*What you should do:*
Give the listing again word for word. Leave every image out.

◆ ◆ ◆ ◆

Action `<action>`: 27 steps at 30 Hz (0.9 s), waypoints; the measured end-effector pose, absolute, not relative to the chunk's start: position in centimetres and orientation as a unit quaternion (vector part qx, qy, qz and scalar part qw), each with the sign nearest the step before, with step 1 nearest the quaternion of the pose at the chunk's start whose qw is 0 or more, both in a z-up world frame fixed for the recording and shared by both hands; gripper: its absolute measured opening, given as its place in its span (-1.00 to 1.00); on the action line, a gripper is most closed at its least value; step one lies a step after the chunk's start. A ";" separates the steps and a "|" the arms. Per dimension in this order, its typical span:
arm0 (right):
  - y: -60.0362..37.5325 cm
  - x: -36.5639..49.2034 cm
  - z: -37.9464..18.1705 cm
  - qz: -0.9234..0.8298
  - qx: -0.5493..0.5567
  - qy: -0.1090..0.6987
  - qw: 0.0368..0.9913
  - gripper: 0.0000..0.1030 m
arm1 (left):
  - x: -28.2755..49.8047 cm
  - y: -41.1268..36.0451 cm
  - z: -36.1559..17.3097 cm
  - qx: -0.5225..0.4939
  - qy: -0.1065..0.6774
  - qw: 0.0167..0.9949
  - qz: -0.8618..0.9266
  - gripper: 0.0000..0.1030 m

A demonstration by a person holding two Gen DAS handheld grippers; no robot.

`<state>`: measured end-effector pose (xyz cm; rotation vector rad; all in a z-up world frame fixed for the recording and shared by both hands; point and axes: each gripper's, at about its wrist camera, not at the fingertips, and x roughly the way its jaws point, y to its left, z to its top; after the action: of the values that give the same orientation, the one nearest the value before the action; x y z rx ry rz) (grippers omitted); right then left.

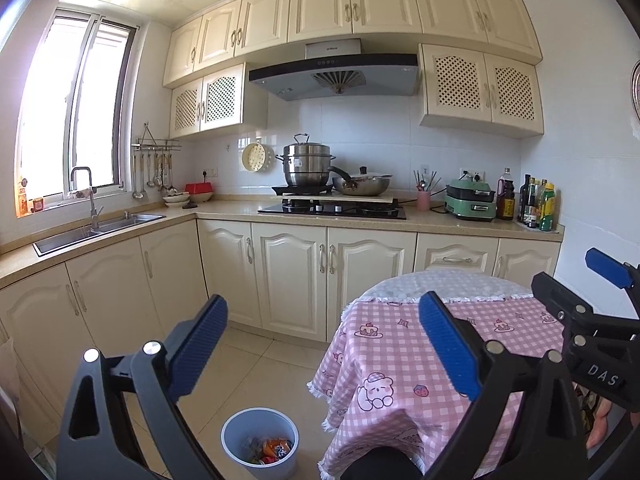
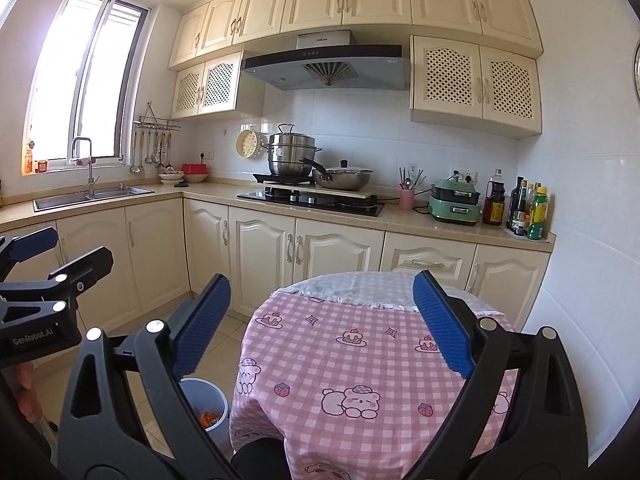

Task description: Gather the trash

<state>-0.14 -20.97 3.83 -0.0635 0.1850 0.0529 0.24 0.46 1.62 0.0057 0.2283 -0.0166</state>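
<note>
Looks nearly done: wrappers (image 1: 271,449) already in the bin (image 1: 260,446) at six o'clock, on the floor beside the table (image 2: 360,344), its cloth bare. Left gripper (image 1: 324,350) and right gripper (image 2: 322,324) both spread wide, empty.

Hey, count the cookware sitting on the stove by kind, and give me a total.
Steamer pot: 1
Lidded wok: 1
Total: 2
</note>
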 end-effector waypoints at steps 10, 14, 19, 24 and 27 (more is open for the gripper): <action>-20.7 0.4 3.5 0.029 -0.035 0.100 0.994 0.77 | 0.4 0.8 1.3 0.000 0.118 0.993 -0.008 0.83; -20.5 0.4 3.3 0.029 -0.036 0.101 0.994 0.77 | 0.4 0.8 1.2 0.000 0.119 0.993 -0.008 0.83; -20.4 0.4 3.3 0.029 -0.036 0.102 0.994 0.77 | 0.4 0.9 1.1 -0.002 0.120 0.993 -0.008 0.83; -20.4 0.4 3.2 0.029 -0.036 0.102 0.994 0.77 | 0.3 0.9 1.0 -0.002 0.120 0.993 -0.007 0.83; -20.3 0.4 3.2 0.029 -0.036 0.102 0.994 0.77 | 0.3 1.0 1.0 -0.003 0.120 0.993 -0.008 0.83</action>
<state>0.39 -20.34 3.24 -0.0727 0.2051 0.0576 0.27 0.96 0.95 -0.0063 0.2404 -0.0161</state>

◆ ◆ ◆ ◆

*Worked solution:*
Action `<action>`: 27 steps at 30 Hz (0.9 s), waypoints; the measured end-effector pose, absolute, not relative to the chunk's start: position in centimetres and orientation as a unit quaternion (vector part qx, qy, qz and scalar part qw), each with the sign nearest the step before, with step 1 nearest the quaternion of the pose at the chunk's start whose qw is 0 or more, both in a z-up world frame fixed for the recording and shared by both hands; gripper: its absolute measured opening, given as its place in its span (-1.00 to 1.00); on the action line, a gripper is most closed at its least value; step one lies a step after the chunk's start. A ";" separates the steps and a "|" the arms. Per dimension in this order, its typical span:
arm0 (right):
  - y: -60.0362..37.5325 cm
  - x: -36.5639..49.2034 cm
  - z: -37.9464..18.1705 cm
  - qz: -0.9234..0.8298
  - qx: -0.5493..0.5567
  - qy: -0.1090..0.6987
  - qw: 0.0368..0.9913
  - gripper: 0.0000..0.1030 m
arm1 (left):
  - x: -28.2755..49.8047 cm
  - y: -41.1268..36.0451 cm
  - z: -36.1559..17.3097 cm
  - qx: -0.5225..0.4939
  - qy: -0.1065..0.6774
  - qw: 0.0167..0.9949
  - qz: -0.8618..0.9266
  - gripper: 0.0000..0.1030 m

A demonstration by a person holding two Gen DAS handheld grippers; no robot.

`<state>`: measured end-effector pose (xyz cm; rotation vector rad; all in a z-up world frame fixed for the recording and shared by both hands; point and axes: each gripper's, at about its wrist camera, not at the fingertips, and x roughly the way its jaws point, y to its left, z to its top; after the action: of the values that give the same orientation, the one nearest the value before the action; x y z rx ry rz) (grippers omitted); right then left.


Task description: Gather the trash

<state>-0.14 -20.97 3.83 -0.0635 0.1850 0.0529 0.24 0.46 1.62 0.0057 0.2283 -0.0166</state>
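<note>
Looks nearly done: wrappers (image 1: 271,449) already in the bin (image 1: 260,446) at six o'clock, on the floor beside the table (image 2: 360,344), its cloth bare. Left gripper (image 1: 324,350) and right gripper (image 2: 322,324) both spread wide, empty.

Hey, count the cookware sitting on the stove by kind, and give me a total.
Steamer pot: 1
Lidded wok: 1
Total: 2
</note>
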 end-effector waypoints at steps 10, 14, 19, 24 and 27 (more is open for the gripper): <action>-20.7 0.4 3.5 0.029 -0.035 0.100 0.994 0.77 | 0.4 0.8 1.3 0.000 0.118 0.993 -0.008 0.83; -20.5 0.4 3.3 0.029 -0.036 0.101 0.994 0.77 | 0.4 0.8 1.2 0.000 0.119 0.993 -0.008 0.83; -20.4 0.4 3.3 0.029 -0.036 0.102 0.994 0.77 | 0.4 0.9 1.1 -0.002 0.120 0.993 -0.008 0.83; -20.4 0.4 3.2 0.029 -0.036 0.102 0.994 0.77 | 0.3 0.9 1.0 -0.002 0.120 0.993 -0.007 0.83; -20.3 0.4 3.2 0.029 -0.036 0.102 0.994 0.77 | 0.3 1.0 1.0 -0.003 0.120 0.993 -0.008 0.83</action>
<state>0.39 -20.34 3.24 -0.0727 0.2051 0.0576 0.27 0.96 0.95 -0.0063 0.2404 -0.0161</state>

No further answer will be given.